Gemeinsame Merkmale des ganzen Autismus-Spektrums sind stereotypes Verhalten mit ständigen Wiederholungen und starre Rituale – zwar auch bei gesunden Kindern in einem bestimmten Alter zu beobachten, aber nie so extrem und anhaltend. Ungewohntes bringt solche Menschen aus dem Konzept, kann sie sogar ängstigen. Ein Kind wurde von einer Baustelle so irritiert, dass es den Weg zum Kindergarten nicht mehr fand.

Oder: ein autistischer Chef, der seine Firma auf immer dieselbe Art schlecht und recht führt, ist völlig konsterniert, als ein Mitarbeiter ihm einen Verbesserungsvorschlag macht, berichtete Kai Vogeley von der Autismus-Ambulanz am Kölner Universitätsklinikum. Er sprach über den noch wenig erforschten hochfunktionalen Autismus der erwachsen gewordenen Patienten. Selbst bei hoher Intelligenz und gut bewältigter Ausbildung bleibt ihr Handicap: die schwerwiegende emotionale Behinderung aller Autisten. Sie haben größte Schwierigkeiten, mit anderen Menschen ganz selbstverständlich zu kommunizieren und angemessen mit ihnen umzugehen, können auch Ironie und Witze nicht verstehen.

Vor allem sind sie unfähig zur Empathie, können sich also nicht intuitiv in andere hineinversetzen. Man hat diese Defizit „Seelenblindheit“ genannt.

Das ist keine Charakterschwäche, sondern Folge einer Hirnanomalie. Da man dank der neuen bildgebenden Verfahren jetzt in der Lage ist, dem Gehirn beim Arbeiten zuzusehen, konnte Remschmidt ein eindrucksvolles Beispiel dafür bringen: Das Kernspintomogramm zeigt, in welcher Region des gesunden Gehirns Gesichter und wo Objekte erkannt und verarbeitet werden. Ein autistischer Mensch erkennt ein Gesicht in dem Hirnareal, das für die Erkennung von Objekten bestimmt ist.
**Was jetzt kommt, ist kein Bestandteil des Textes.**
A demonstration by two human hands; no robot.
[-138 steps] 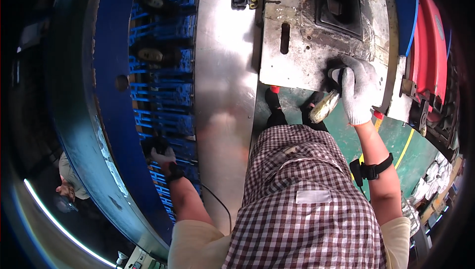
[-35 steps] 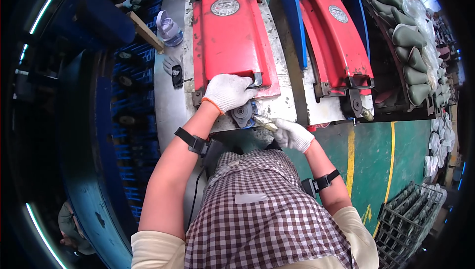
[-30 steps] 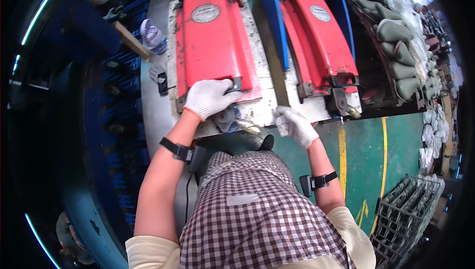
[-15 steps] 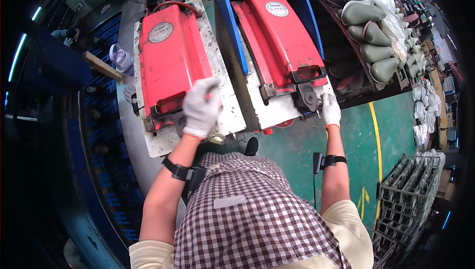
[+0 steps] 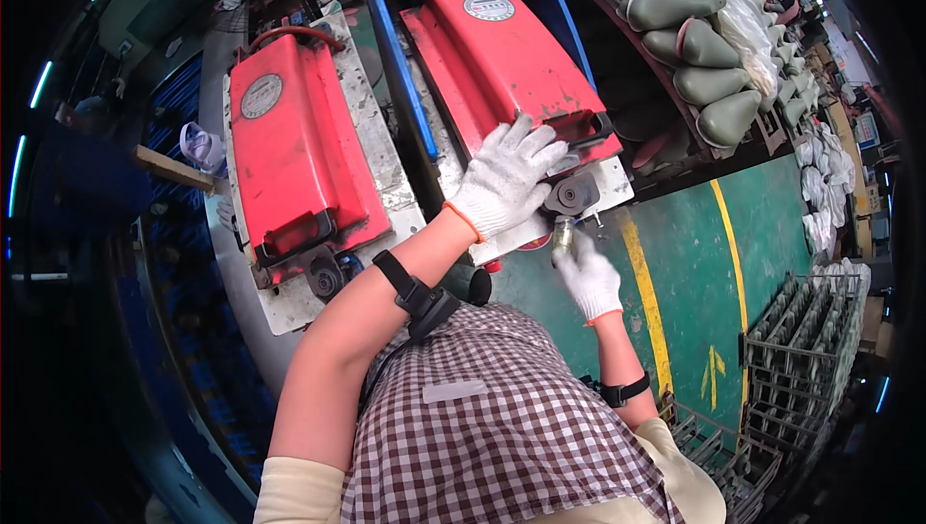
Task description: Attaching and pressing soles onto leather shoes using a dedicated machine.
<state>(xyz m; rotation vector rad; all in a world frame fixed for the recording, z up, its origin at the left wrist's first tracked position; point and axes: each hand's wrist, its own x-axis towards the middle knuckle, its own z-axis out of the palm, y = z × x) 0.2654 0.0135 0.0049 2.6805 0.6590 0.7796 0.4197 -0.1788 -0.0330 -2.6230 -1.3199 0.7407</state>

Ein Gesicht, ein anderer Mensch ist für ihn also kein Subjekt, sondern nur ein Objekt.

Viele Erwachsene mit hochfunktionalem Autismus (Asperger-Syndrom) sind fachlich exzellent. Trotzdem ist etwa jeder dritte seit mindestens sechs Jahren arbeitslos, berichtete Vogeley.

„Auch autistische Menschen können in ihrem Beruf sehr tüchtig sein – auf dem richtigen Platz“, betonte Remschmidt. Gefragt, warum er seinem ausführlich vorgestellten Vorzeige-Patienten nicht abrät, ausgerechnet Lehrer zu werden, meinte er jedoch, dies sei nicht seine Aufgabe. Er äußerte sich aber positiv über eine autistische Ärztin, die seinen Rat selbst gesucht hatte, weil sie sich danach für eine medizinische Tätigkeit mit Apparaten statt mit Menschen entschied.

Eine ursächliche Behandlung des Autismus existiert nicht, denn der Hirnstrukturdefekt ist nicht zu beeinflussen. Es gibt zwar einen „Dschungel von Therapien, darunter viele unseriöse“, meinte Inge Kamp-Becker; ein Nutzen ist aber nur für verhaltenstherapeutische Verfahren belegt. Damit lässt sich erreichen, dass die Betroffenen im Alltag besser zurechtkommen, weniger auffallen, sich einigermaßen anpassen können und das Nötigste über den Umgang mit anderen Menschen lernen. Aber das bleibt mechanisch. Intuition lässt sich nicht lernen.